Ma semaine brûlante chez Yves : confessions d’une nuit sans limites
J’arrive à la gare, tailleur chic, bas et porte-jarretelles sans culotte. Yves me spotte direct, on s’embrasse à pleine bouche, sa langue qui fouille, goût de café frais. Dans la voiture, je sors ma pilule. ‘Comme ça, on est tranquilles…’ Il caresse ma cuisse, feu rouge, sa main remonte, je mouille déjà.
À la maison, valise en haut, je l’entraîne sur le lit. ‘Attends, pas froisser la jupe.’ Je l’enlève, il voit tout : bas fins, chatte rasée, prête. On s’embrasse, halètements, odeur de son savon mêlée à mon excitation. Il me plaque, sa queue dure contre moi. J’ouvre son short, la suce vite, sel sur la langue, veines qui pulsent. Il me retourne, pénètre d’un coup. ‘Oh oui, vas-y fort !’ Claquements de peau, lit qui grince, sueur qui perle. Je jouis en premier, spasmes, cris étouffés, il explose en moi, chaud, abondant. On s’effondre, essoufflés, son sperme qui coule.
L’arrivée surprise et notre première étreinte explosive
Après douche, on file à vélo. Vent sur la peau, cuisses qui brûlent. Au carrefour de notre rencontre, un cycliste me percute. Genou et cuisse en sang, écorchures qui piquent. Pierre attend avec moi, sympa, musclé.
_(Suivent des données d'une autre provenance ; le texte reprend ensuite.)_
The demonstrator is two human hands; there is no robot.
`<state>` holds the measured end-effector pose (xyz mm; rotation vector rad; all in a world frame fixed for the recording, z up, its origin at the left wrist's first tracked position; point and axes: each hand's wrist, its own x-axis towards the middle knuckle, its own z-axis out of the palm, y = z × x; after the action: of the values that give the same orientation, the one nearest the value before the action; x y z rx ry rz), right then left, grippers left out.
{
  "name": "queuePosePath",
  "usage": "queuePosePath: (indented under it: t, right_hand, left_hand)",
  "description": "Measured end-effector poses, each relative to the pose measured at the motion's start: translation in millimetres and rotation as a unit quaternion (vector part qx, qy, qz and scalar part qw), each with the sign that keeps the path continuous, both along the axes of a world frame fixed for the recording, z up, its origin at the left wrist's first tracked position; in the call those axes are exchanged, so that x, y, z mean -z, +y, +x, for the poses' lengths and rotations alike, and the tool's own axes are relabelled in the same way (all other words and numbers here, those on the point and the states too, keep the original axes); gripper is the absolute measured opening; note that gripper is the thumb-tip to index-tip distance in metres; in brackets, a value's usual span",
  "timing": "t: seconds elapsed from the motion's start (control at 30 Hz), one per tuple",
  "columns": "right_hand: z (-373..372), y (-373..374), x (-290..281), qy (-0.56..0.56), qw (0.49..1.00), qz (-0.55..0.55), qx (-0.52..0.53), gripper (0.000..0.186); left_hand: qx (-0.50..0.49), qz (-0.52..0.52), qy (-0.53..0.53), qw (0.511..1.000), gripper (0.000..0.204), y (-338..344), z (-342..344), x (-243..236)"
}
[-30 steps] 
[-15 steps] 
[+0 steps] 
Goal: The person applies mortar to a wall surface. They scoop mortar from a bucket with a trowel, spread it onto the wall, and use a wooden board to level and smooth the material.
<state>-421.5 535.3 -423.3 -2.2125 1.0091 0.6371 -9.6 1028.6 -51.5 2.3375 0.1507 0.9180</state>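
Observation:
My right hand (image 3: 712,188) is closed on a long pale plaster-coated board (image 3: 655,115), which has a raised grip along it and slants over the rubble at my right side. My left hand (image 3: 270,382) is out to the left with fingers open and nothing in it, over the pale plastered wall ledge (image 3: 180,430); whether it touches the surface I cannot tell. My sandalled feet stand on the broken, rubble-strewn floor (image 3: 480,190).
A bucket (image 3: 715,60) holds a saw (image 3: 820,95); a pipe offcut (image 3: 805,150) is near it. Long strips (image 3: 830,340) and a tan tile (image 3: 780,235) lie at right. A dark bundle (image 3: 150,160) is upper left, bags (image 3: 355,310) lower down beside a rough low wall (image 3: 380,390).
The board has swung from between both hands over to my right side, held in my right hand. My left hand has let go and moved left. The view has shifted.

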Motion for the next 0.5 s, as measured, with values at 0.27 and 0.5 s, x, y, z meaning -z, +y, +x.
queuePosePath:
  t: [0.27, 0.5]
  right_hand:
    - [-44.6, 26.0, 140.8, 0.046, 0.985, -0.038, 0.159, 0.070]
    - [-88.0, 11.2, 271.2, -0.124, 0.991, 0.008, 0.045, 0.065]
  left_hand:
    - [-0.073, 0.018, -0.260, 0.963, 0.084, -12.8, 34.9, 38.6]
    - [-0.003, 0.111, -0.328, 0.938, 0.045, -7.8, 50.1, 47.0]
Yves revient en voiture, jus d’orange frais, on papote. Maison : je sens l’odeur ferreuse du sang, il désinfecte, doigts doux sur mes plaies.
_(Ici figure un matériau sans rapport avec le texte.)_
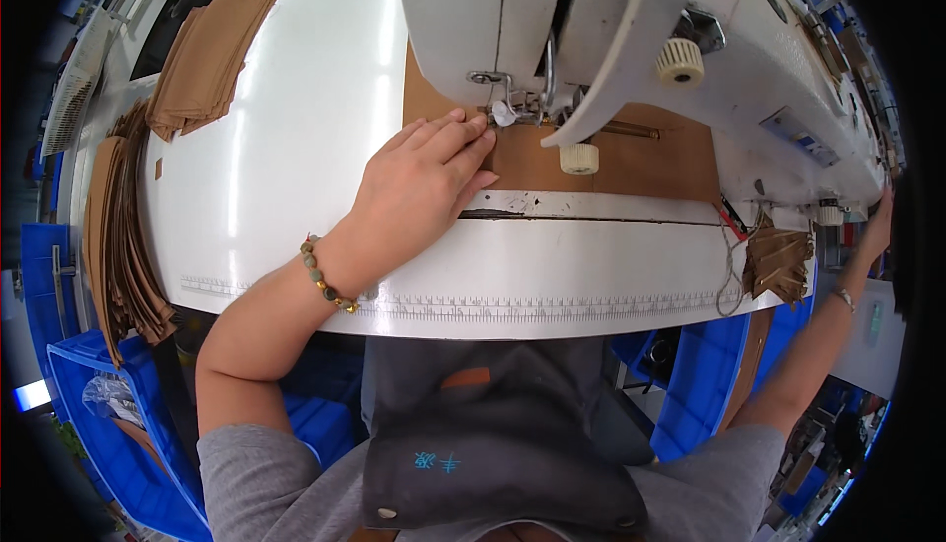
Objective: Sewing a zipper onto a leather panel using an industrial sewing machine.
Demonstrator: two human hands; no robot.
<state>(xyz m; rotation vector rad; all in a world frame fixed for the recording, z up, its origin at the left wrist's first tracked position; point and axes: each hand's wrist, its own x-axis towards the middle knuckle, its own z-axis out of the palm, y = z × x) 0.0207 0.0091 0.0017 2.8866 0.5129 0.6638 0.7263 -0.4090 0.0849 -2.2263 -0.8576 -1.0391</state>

Le lendemain, Amboise. Château, puis ruelle sombre. ‘Viens là.’ Je l’embrasse, ouvre sa braguette, queue raide. Pas de culotte, je l’attire, il me soulève, jambes autour de lui. Pénis qui glisse, mouille partout, mur froid dans le dos. ‘Vite, quelqu’un peut venir !’ Va-et-vient brutaux, je mords son épaule, goût salé. Il jouit vite, sperme qui dégouline mes cuisses, odeur musquée. Culotte dans sa poche, on rit nerveux au Clos Lucé.
Amboise, la formation et nos jeux les plus osés
Soir resto, excellent, vin qui chauffe le ventre. Cadeau : pendentif cœurs croisés. Taxi, alcool. Nuit sage, puis le lendemain, elle monte : ‘Laisse-moi faire.’ Lubrifiant froid, elle s’empale anal, lent, serré, brûlant. ‘Oh putain… non, continue.’ Elle bouge, je sens ses parois, elle se doigte, gémissements rauques, multiples orgasmes. Elle me finit à la main, sperme sur son ventre.
Formation : tailleur sans slip, effluves de chatte pour draguer Paul, DRH sexy. ‘Regarde mes attaches…’ Il mate. Soir : ‘Baise-moi comme une salope !’ Debout, levrette, sodomie sèche. ‘Fais-moi mal !’ Griffures dos, cuisses, clito qui palpite. Cris, douleur-plaisir, j’explose en elle. Marqués, excités.
Chez Paul, douche avec Aurélia, savonnage intime. Robe sans rien, nue dessous toute la journée. Dernière nuit : missionnaire doux, caresses partout, langues qui dansent, odeur de nos corps mêlés. Départ larmoyant. ‘À bientôt, Papy…’ Inoubliable.